Get a HELOC on the house after you pay it off and that will replace your emergency fund. Pentagon Federal Credit Union has free HELOCs, the rates are great, there is zero cost if you don't use it, and anyone can join the Pen Fed by paying something like 20 bucks to become a member of one of the orgs they accept.

@ TimG
I work in health care also. Our administators salary was published a few years ago, and it was over 500k per year. This is a Health care system with 4 hospitals and several outpatient sites. About 2000 employees. Still, I thought it was high.

Sorry, typo... I've been paying extra on the mortgage off an on over the last 2 years. The remaining mortgage is $65k. By December I'll have it paid off and $39k left over.
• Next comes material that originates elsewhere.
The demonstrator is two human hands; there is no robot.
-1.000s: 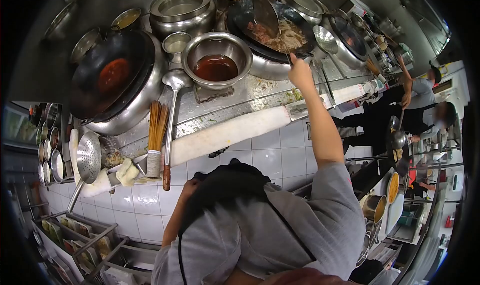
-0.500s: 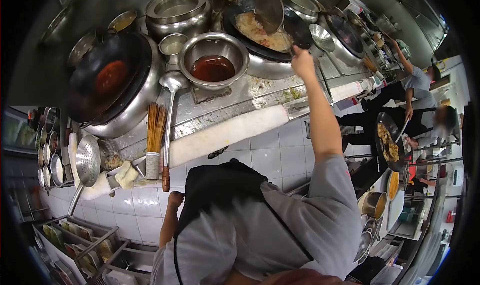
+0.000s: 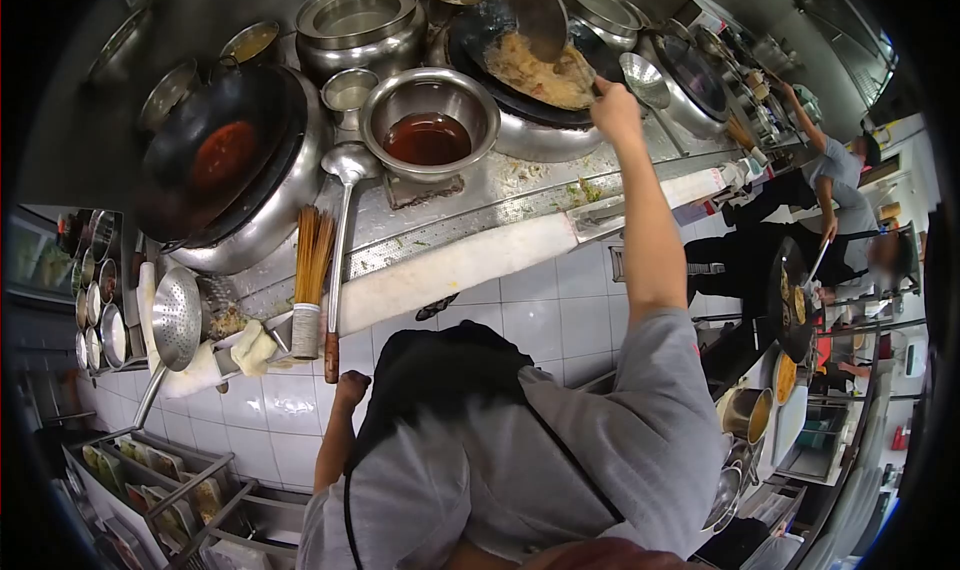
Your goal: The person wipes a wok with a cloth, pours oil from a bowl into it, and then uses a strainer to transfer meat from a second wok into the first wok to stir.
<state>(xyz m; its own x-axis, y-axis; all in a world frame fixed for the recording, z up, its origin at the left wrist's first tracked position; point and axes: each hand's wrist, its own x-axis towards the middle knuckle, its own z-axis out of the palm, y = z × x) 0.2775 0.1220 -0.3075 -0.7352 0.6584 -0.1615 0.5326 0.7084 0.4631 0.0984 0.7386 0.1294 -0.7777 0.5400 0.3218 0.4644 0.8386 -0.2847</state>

@TimG - My masters is in health services administration and yes it is very important to get the degree specific to health care. Education is important but you also have to be "street smart" and know how to navigate small town politics. They don't teach you that in school. I guess the salary is up for debate, but how much should the CEO of a $20 million dollar organization make? I had the same thoughts when looking from the outside too. Now I understand. I assure you, I earn my money.

$120 net is largely because of my deductions. Three kids, Maxed IRA, mortgage - you get the picture.